[Task requirements]
Output exactly the lines that run from the line with "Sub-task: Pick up" to the end of the material, both ends included, and no other lines.

[Information given]
::::::

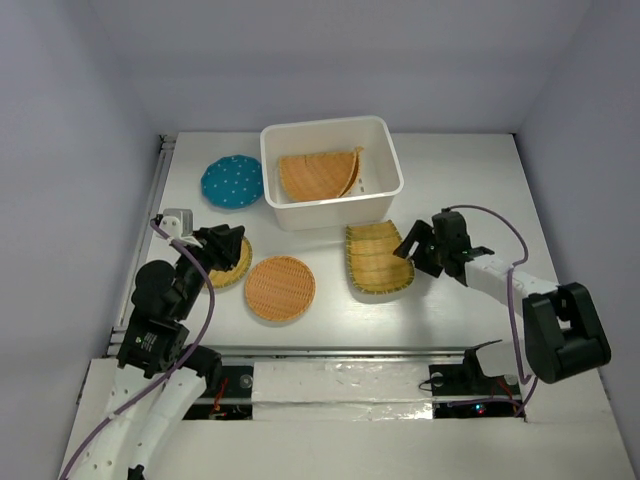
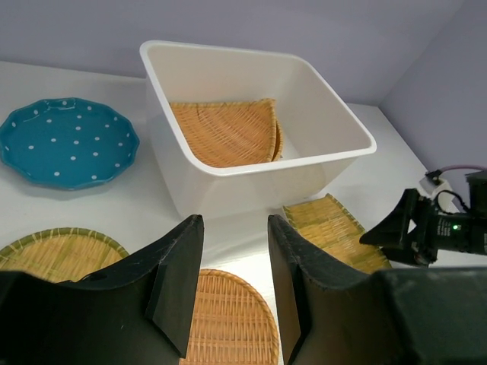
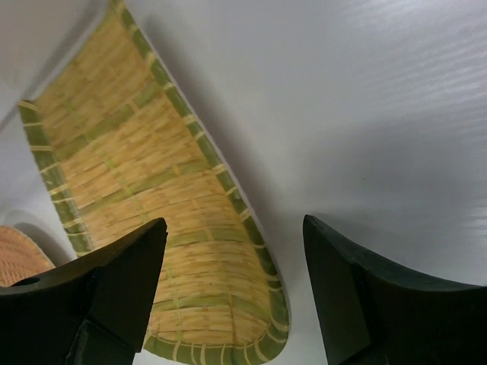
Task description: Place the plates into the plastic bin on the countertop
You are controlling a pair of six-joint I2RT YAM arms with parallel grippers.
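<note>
Plates point(image 1: 318, 175): two orange woven ones lie stacked in the plastic bin point(image 1: 385, 135), which sits by the far edge of the desk point(image 1: 470, 180), about mid-width. Four are not yet in:
- The teal dotted plate point(image 1: 232, 182) is just left of the bin, toward the far-left corner.
- The round yellow-green plate point(image 1: 236, 266) is nr the left edge.
- The round orange plate point(image 1: 280, 288) is beside it, closer to the near edge.
- The scoop-shaped plate point(image 1: 376, 258) is mid-desk, just in front of the bin.

All four lie flat and apart, so each rim is free to pinch, prob. one at a time.

Right gripper point(image 3: 232, 228): jaws spread wide, holding nothing. In the wrist view one finger is over the scoop plate's weave and the other over bare desk, w/ the green rim running between. That looks like a lineup for an edge pinch. Can't tell if the tips touch yet. The arm reaches from the near-right corner w/ the forearm angled in toward mid-desk and the wrist pitched down.

Left gripper point(image 2: 234, 228): jaws apart, empty. The arm is folded up by the near-left corner, and the gripper sits low over the round yellow-green plate, facing the bin. It prob. waits there so the lane to the bin is free for the right arm.
</note>
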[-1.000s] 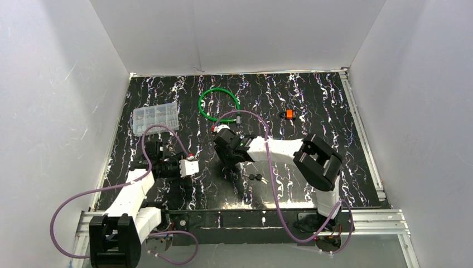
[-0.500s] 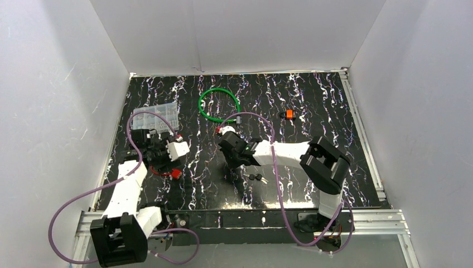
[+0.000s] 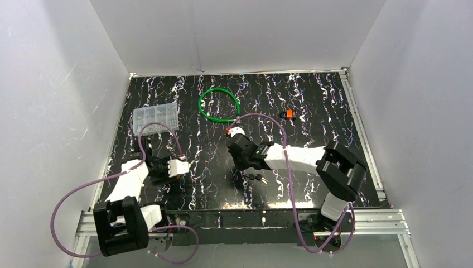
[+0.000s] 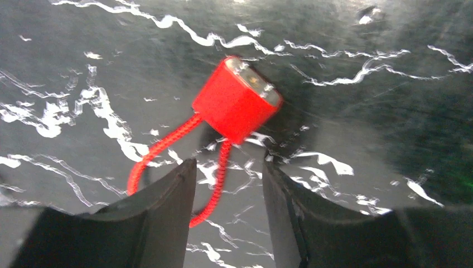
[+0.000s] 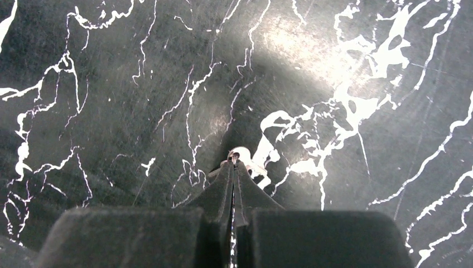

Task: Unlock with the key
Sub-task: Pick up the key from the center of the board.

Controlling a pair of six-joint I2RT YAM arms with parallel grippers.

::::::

[The completed task]
Sub-task: Pick up the key from the center of the board.

Controlling a pair of six-joint I2RT YAM arms with parallel grippers.

There is no more to this answer.